◆ **Required work**: Nothing in the data may change. Copy all of it exactly.

◆ **Supplied data**:
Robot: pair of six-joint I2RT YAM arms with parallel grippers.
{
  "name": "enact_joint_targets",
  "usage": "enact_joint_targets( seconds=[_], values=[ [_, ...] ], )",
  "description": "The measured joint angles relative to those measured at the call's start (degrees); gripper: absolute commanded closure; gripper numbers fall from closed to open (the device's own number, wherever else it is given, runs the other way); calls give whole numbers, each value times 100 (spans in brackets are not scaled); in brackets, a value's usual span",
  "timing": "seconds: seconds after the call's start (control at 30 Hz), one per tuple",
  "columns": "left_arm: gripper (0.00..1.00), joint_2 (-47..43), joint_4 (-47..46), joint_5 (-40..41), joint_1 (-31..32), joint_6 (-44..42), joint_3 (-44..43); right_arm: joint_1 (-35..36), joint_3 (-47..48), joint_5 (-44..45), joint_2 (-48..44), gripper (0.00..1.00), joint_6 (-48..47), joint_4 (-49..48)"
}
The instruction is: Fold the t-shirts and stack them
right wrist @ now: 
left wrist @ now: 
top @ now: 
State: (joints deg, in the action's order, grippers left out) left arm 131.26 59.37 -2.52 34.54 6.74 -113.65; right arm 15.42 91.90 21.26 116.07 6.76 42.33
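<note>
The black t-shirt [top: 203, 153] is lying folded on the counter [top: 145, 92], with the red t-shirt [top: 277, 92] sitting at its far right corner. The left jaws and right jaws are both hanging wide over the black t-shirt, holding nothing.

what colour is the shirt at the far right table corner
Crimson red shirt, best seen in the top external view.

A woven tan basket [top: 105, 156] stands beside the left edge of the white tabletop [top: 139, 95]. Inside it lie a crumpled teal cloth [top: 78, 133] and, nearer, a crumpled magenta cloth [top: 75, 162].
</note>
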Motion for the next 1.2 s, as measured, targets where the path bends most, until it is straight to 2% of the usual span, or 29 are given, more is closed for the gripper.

◆ **Exercise solution**:
Robot: pair of six-joint I2RT YAM arms with parallel grippers.
{
  "name": "enact_joint_targets",
  "usage": "enact_joint_targets( seconds=[_], values=[ [_, ...] ], )",
  "description": "The measured joint angles relative to those measured at the call's start (degrees); gripper: absolute commanded closure; gripper numbers fall from closed to open (the device's own number, wherever else it is given, runs the other way); calls give whole numbers, each value times 100 (spans in brackets are not scaled); in brackets, a value's usual span",
  "timing": "seconds: seconds after the call's start (control at 30 Hz), one per tuple",
  "columns": "left_arm: gripper (0.00..1.00), joint_2 (-47..43), joint_4 (-47..46), joint_5 (-40..41), joint_1 (-31..32), joint_6 (-44..42), joint_3 (-44..43); right_arm: joint_1 (-35..36), joint_3 (-47..48), joint_5 (-44..45), joint_2 (-48..44), gripper (0.00..1.00), joint_6 (-48..47), joint_4 (-49..48)"
}
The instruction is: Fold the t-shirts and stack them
right wrist @ now: 
left wrist @ now: 
top @ now: 
State: (joints deg, in the action's order, grippers left out) left arm 131.26 59.37 -2.52 34.54 6.74 -113.65; right arm 15.42 91.90 21.26 116.07 6.76 42.33
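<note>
The black t-shirt [top: 203, 153] is lying folded on the counter [top: 145, 92], with the red t-shirt [top: 277, 92] sitting at its far right corner. The left jaws and right jaws are both hanging wide over the black t-shirt, holding nothing.

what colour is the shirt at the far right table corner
Crimson red shirt, best seen in the top external view.

A woven tan basket [top: 105, 156] stands beside the left edge of the white tabletop [top: 139, 95]. Inside it lie a crumpled teal cloth [top: 78, 133] and, nearer, a crumpled magenta cloth [top: 75, 162].
</note>
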Motion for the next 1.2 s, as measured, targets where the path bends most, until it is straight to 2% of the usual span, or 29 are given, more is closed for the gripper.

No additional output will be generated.